Description (last modified by simonpj)

Currently in base we have

  • GHC.SrcLoc: the data type SrcLoc contains srcLocPackage and srcLocModule
  • Data.Typeable.Internals: the data type TyCon contains tyConPackage, tyConModule and tyConName.
  • GHC.Generics: the data type Datatype contains dataTypePackage, dataTypeModule and dataTypeName
  • Data.Data: the data type DataType (yes the capitalisation differs!) contains a field tycon :: String, and there are functions tyconModule :: String -> String, and tyconUQname :: String -> String, for parsing that string and extracting the module name and tycon name.
  • GHC.StaticPtr: the data type StaticPtrInfo contains spInfoPackageKey, spInfoModuleName, spInfoName (all Strings). Oh, and spInfoSrcLoc :: (Int,Int) too!
  • GHC.Stack.ccSrcSpan :: Ptr CostCentre -> IO CString stores a source location in a C structure, and returns it as a CString.

This is madness! Six different representations for the same information in one package!

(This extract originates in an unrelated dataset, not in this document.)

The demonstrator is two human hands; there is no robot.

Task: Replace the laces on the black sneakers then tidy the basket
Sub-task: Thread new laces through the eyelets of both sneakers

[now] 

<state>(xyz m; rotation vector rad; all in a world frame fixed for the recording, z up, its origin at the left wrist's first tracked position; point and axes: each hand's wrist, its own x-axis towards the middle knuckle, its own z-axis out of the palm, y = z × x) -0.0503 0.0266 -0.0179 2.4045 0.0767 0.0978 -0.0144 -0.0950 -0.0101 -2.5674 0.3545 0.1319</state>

Let's fix this by defining some shared data types, for

  • Module = ModuleName + package
  • Entity = Module + unqualified name

There would be a tiresome changeover period; but Typeable and StaticPtr are in flux anyway.

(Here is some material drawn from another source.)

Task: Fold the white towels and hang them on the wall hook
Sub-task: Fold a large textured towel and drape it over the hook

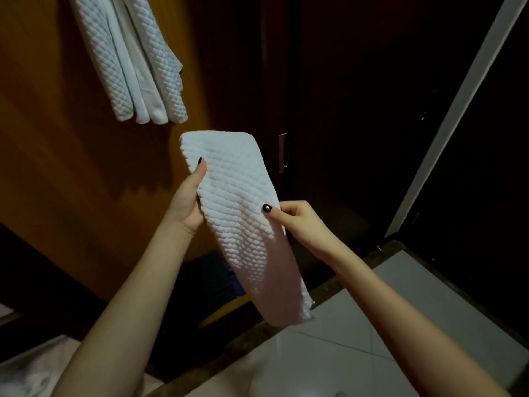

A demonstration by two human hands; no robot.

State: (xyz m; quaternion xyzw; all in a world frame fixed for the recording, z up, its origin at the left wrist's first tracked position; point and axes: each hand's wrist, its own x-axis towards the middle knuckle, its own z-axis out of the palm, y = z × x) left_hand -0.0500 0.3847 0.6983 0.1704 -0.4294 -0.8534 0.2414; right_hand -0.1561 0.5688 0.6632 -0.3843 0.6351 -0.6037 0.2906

Would anyone be willing to lead on this?

Change History (20)

comment:1 Changed 3 years ago by hvr

Cc: hvr ekmett added

comment:2 Changed 3 years ago by simonpj

I'd appreciate guidance from the Core Libraries Committee here. I plan to execute the above changes for 7.12, but it'll clearly be a bit disruptive for people Typeable, Data etc.

Simon

comment:3 Changed 3 years ago by simonpj

Description: modified (diff)

comment:4 Changed 3 years ago by gridaphobe

Cc: gridaphobe added

comment:5 Changed 3 years ago by simonpj

See #10311 for why we might want to give further structure to the Package type too. Thus:

  • Module = ModuleName + Package
  • Package lets you get the package name (e.g. containers-0.5.5.1), and the package key (e.g. conta_47ajk3tbda43DFWyeF3oHQ)

comment:6 Changed 3 years ago by j.waldmann

Cc: j.waldmann added

comment:7 Changed 3 years ago by ezyang

See #10279 for another consequence of not having centralized Package structure: users keep using package names when they should use package keys, and the API naming (mkPkgName) doesn't help either!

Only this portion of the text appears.